Donnerstag, 31. Januar 2013

21 Wochen

Mein Kopf liegt schwer auf der Theke der Farmacía, mein Blick ist leer auf die Straße gerichtet und ich höre zum 500. Mal heute die umgetextete Version von Gangman-Style als Wahlwerbung. Michelle klickt sich durch die Fotos der "Königin-von-Ambato-Kandidatinnen, meine Gastmama und mein Gastbruder lesen Zeitung und mein Gastpapa schaut wie hypnotisiert auf den Fernseher wo die neue Telenovela mit der großen blonden und flippigen Hauptdarstellerin läuft.
Alle 2 Minuten möchte jemand gerne eine Handyaufladung machen, denn nur noch heute gilt 2 por 1 ab 3 Dollar. Sprich 3 Dollar aufladen und 6 Dollar gutgeschrieben bekommen.
Während ich also auf der Theke döse, denke ich nach. Über den Tag, darüber was eigentlich passiert ist und dass schon wieder Donnerstag ist.
Ein Donnerstag mit viel Homepagearbeit, aufgedrehten Chorkindern und Schluckauf, der mich grundsätzlich an Cate erinnert.
Meine 3 Chormädels, María Belén, Raquelita und Leonela heute sehr lebendig.
Leonela hat mit ihren Geschichten und ihrem Schluckauf alle unterhalten und singen war kaum möglich. Nun weiß ich allerdings, dass Leonela um 5 Uhr morgens aufsteht um ihrer Mama bei der Feldarbeit zu helfen, dass sie mit 9 Jahren Tante ist, keiner in ihrer Familie ein Telefon besitzt und wie man einen indigenen Rock bindet.
Leonela trägt meistens die Kleidung der Indígenas. Einen schwarzen Rock, der aus einem einzigen Tuch besteht und am Bund mit einem bunten Band zusammengerafft wird, eine Bluse und ein weiteres Tuch aus dem gleichen Stoff wie der Rock über den Schultern.
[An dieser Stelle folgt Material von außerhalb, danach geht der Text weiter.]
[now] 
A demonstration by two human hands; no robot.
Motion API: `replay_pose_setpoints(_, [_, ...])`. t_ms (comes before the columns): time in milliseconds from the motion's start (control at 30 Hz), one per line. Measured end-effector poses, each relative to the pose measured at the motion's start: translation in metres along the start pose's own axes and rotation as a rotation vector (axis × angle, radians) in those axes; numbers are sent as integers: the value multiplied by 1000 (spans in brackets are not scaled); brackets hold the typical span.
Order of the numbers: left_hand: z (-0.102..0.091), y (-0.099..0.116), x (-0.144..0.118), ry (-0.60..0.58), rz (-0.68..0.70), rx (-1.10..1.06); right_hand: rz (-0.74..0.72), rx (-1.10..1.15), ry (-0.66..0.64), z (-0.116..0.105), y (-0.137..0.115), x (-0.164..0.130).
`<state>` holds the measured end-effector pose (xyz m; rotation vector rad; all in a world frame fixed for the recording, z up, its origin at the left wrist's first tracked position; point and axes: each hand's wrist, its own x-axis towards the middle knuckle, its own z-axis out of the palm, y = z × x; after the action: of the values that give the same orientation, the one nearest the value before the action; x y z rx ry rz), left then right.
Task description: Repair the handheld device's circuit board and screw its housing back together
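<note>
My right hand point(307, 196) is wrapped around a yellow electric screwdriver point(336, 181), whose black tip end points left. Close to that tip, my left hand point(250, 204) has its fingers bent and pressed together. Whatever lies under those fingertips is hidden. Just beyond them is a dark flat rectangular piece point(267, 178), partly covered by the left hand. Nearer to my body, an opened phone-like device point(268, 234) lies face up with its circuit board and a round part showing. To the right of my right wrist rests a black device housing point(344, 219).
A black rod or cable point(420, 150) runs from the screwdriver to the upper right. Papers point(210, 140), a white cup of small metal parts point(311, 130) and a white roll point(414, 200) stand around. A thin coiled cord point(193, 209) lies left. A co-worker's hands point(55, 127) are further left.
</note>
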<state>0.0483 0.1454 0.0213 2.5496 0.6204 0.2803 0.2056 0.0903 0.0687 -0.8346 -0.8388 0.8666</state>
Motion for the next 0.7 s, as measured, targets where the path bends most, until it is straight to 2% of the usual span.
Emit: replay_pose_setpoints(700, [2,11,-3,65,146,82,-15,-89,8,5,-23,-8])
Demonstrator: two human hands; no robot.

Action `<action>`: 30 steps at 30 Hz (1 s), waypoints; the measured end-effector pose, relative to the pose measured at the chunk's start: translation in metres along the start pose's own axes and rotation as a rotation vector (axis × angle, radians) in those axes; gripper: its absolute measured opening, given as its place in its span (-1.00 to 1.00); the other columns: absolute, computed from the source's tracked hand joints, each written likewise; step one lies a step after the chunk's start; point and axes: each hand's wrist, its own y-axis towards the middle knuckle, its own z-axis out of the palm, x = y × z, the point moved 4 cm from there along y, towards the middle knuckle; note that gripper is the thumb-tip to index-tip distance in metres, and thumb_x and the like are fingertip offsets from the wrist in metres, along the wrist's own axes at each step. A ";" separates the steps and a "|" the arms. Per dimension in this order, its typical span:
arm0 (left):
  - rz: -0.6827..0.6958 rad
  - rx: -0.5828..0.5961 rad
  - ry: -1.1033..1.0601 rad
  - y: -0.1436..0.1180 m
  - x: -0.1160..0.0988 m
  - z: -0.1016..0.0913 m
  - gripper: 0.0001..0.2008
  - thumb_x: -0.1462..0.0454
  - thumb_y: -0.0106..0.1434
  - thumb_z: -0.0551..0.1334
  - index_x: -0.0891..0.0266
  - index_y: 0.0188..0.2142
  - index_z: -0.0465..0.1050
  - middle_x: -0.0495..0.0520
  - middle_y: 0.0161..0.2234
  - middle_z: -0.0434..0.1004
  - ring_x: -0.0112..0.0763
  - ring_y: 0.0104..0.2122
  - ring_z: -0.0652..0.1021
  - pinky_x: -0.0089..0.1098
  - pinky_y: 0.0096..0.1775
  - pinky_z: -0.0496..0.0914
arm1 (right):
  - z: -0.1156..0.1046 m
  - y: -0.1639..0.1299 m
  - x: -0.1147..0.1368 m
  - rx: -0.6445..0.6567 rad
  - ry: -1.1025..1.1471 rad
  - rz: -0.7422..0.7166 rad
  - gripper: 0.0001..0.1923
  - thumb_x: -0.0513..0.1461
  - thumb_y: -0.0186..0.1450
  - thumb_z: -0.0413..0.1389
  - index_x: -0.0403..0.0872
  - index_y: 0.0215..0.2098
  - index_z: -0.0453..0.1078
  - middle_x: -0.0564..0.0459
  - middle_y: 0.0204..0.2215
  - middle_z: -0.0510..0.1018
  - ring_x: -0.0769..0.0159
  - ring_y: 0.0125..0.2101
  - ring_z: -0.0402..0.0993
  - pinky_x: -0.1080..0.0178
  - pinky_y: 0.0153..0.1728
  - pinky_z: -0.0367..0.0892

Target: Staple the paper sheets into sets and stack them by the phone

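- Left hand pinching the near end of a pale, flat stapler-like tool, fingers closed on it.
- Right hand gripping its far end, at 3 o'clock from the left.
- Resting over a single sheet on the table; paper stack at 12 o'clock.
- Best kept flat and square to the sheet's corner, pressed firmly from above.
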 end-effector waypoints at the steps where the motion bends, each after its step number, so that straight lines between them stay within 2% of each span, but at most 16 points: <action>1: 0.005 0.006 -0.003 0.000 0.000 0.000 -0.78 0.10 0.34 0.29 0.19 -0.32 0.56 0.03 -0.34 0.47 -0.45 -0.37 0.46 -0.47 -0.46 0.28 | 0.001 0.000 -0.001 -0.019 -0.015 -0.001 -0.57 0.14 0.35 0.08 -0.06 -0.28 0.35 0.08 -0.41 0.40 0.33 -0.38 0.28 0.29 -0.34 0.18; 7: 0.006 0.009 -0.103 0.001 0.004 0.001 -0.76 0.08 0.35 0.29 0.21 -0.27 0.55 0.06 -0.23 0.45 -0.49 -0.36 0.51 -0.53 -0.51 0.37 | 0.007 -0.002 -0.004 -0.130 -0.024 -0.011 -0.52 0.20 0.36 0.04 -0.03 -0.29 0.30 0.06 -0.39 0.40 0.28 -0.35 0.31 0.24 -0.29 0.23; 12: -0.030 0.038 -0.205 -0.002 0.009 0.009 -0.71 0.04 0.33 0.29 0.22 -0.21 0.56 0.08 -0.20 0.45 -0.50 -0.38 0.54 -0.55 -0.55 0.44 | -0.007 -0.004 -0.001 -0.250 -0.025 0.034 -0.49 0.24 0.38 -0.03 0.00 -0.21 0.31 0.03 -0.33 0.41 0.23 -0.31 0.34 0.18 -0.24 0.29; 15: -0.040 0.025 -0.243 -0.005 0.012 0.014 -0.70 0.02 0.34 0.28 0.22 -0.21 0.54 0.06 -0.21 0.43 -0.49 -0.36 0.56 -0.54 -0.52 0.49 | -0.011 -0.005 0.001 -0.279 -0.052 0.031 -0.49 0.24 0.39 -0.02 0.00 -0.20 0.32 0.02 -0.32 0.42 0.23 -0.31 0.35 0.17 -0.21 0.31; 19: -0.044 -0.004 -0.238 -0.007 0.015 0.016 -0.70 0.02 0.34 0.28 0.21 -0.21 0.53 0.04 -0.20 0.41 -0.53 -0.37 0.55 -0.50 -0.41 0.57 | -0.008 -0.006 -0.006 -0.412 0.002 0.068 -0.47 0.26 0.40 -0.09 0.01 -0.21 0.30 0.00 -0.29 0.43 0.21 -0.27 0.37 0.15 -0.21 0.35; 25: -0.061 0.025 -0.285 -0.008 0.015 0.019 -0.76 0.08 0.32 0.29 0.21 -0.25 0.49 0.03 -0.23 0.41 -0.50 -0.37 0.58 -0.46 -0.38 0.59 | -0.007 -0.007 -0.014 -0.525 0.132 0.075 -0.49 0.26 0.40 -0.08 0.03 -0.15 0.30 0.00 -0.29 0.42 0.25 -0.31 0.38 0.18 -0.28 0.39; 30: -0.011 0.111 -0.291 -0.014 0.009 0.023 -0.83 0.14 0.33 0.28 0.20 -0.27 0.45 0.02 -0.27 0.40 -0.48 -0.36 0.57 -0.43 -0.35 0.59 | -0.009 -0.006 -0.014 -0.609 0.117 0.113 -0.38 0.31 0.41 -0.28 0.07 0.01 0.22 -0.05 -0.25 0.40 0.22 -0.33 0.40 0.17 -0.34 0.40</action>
Wie die Kleidungsstücke und das bunte Band in ihrem Haar auf Kichwa heißen habe ich allerdings leider schon wieder vergessen. Auch die anderen beiden Mädels haben ihr gespannt zugehört und konnten die Welt ohne Strom, Telefon und warmes Wasser nicht verstehen, obwohl sie im Prinzip mit der Kultur der Indígenas aufwachsen. Doch leider habe ich das Gefühl, dass sie nicht mit ihr sondern neben ihr aufwachsen.
Eine weitere Geschichte: Im Haus von Leonela gibt es keine Stühle, denn das Leben in ihrem Haus findet auf dem Boden statt. Deshalb hat Leonela bisher immer im Stehen Cello geübt; bisher. William hat ihre Mama nun gebeten einen Stuhl zu kaufen, denn im Sitzen ist Cello spielen eindeutig einfacher. :)
Während ich als nachdenke sind 2 Minuten vorbei und ein weiterer Kunde hätte gerne eine Aufladung. Tut mir Leid Señor, wir machen keine Handyaufladungen.